The object of the invention is to offer, in the light of the above, a new, powder metallurgically produced cold working steel with wear resistance and toughness which is better than or comparable to that of powder metallurgically produced high speed steel and which has a combination of toughness and wear resistance that is better than conventional high-alloy cold working steels. According to the invention, in order to satisfy this requirement specification, the steel must contain 0.5-2.5% C, 0.1-2% Si, 0.1-2% Mn, 0.5-1.5% N, 6.5-1l% Cr, max 4% Mo, max 1% W, 3-15% V, whereby no more than half the amount of vanadium can be replaced by 1.5 times as much niobium, and whereby the ratio V / (C + N) must be at least 2.5 and at most 3.8, essentially only iron and impurities and accessory elements in normal levels. The total amount of carbides and nitrides as well as carbonitrides amounts to between 5 and 20% by volume, preferably between 5 and 12% by volume. Carbon that is not bound in the form of carbides or other hard materials, about 0.5-1% C, is dissolved in the steel matrix.

According to the invention, the steel can be manufactured in the following way. A molten metal is prepared, which contains a maximum of 0.5 N, but which otherwise has the composition specified above. From this melt a metal powder is produced, suitably by conventional gas atomization by means of nitrogen gas as atomizing gas. This powder is heated to a temperature between 650 ° and 850 ° C, but not above the AC1 temperature of the steel and nitrated by means of nitrogen gas in the ferritic state of the steel at said temperature for such a long time that the nitrogen content in the steel is raised to a content between 0.5 and 1.5%, and so that the ratio V / (C + N) is a minimum of 2.5 and a maximum of 3.8. Thereafter, the nitrated powder is consolidated into a homogeneous body with complete density.

Further characteristics and aspects of the steel and its production according to the invention will appear from the following description of tests performed and from the following claims. 10 15 20 25 30 35 '456 650 BRIEF DESCRIPTION OF THE FIGURES In the following description reference will be made to the accompanying drawing figures, of which Fig. 1 in the form of diagrams shows the wear of punches made of tested materials as a function of number of cuts when punching in stainless steel ( adhesive abrasion conditions), and Fig. 2 similarly illustrates the punch wear when punching in high-strength steel strips (abrasive abrasion conditions).

DESCRIPTION OF EXECUTED Föasöx The chemical compositions of the studied steels are shown in Table 1.

All stated levels refer to% by weight. In addition to the elements listed in the table, the steel contained impurities and acoustic elements at normal levels, while the rest consisted of iron.
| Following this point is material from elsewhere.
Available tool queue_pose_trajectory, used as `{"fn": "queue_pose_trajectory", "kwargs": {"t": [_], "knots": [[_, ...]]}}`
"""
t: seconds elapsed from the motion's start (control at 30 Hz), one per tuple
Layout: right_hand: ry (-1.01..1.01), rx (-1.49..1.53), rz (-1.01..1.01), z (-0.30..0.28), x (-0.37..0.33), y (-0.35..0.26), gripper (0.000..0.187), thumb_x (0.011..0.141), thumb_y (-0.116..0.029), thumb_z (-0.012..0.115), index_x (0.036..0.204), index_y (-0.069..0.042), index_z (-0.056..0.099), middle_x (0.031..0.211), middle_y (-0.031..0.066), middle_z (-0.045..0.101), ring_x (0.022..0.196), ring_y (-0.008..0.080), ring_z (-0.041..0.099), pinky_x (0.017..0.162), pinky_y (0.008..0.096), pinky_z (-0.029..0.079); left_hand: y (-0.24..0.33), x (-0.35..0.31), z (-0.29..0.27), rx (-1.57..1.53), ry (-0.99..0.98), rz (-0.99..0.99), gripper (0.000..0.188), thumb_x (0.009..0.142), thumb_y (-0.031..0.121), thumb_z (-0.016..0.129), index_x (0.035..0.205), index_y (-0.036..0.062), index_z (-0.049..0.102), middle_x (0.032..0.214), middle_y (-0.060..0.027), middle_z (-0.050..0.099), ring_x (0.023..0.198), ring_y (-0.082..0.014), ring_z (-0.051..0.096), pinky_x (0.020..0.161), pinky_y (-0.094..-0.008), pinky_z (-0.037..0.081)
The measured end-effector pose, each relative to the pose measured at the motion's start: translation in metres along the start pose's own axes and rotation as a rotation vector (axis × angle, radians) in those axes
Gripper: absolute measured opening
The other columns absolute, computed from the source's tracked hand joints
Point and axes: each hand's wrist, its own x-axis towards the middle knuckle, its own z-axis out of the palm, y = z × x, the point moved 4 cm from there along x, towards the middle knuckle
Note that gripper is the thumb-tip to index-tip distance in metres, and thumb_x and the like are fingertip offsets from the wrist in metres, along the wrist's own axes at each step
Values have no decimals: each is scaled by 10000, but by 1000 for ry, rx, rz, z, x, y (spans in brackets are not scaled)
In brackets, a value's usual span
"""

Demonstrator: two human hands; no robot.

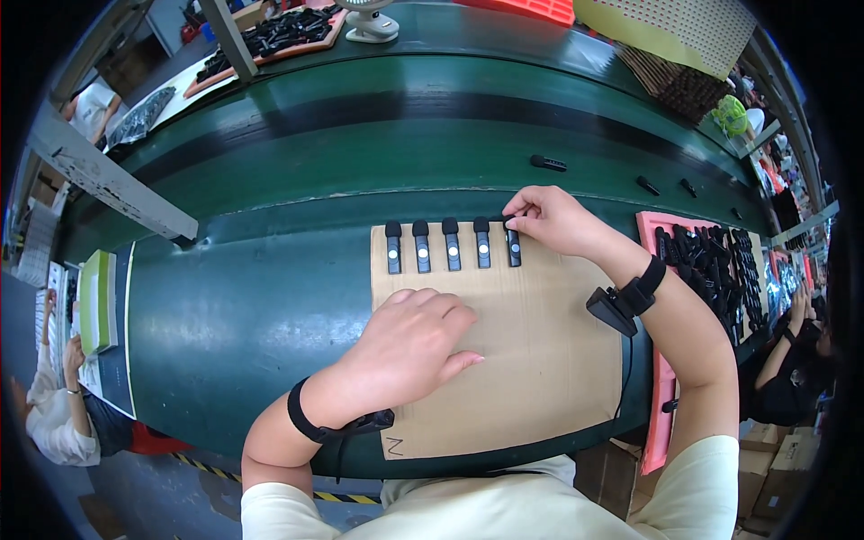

Tabeii 1 steel nr c si nn cr no vw co N v / c 1 1.24 1.00 0.42 7.90 1.54 4.07 _ _ _ 3.3 2 1.93 0.34 0.44 3.30 1.50 3.20 _ _ _ 3.2 3 2.93 0.95 0.43 3.40 1.50 10.3 _ _ _ 3.5 4 1.23 0.3 0.3 '4.2 5.0 3.1 3.4 _ _ 2.3 5 2.3 0.4 0.3 4.2 7.0 3.5 3.5 10.5 _ 2.3 3 1.55 0.3 0.3 12.0 0.3 0.3 _ _ _ 0.7 V / (C + N) 7 1.39 0.37 0.40 3.50 1.33 10.3 _ _ 1.0 3.7 Steel No. 1, 2, 3 and the steel No. 7 according to the invention were made of gas-atomized steel powder, which was consolidated in a manner known per se by hetisostatic pressing to full density. Steel Nos. 4, 5 and 6 consisted of commercially available comparative materials. Steel Nos. 4 and 5 consisted of powder metallurgically produced high-speed steel, while steel No. 6 was a conventionally manufactured cold working steel. The compositions of the steels Nos. 1, 2, 3 and 7 consisted of analyzed compositions, while the compositions of the reference materials Nos. 4, 5 and 6 are nominal compositions.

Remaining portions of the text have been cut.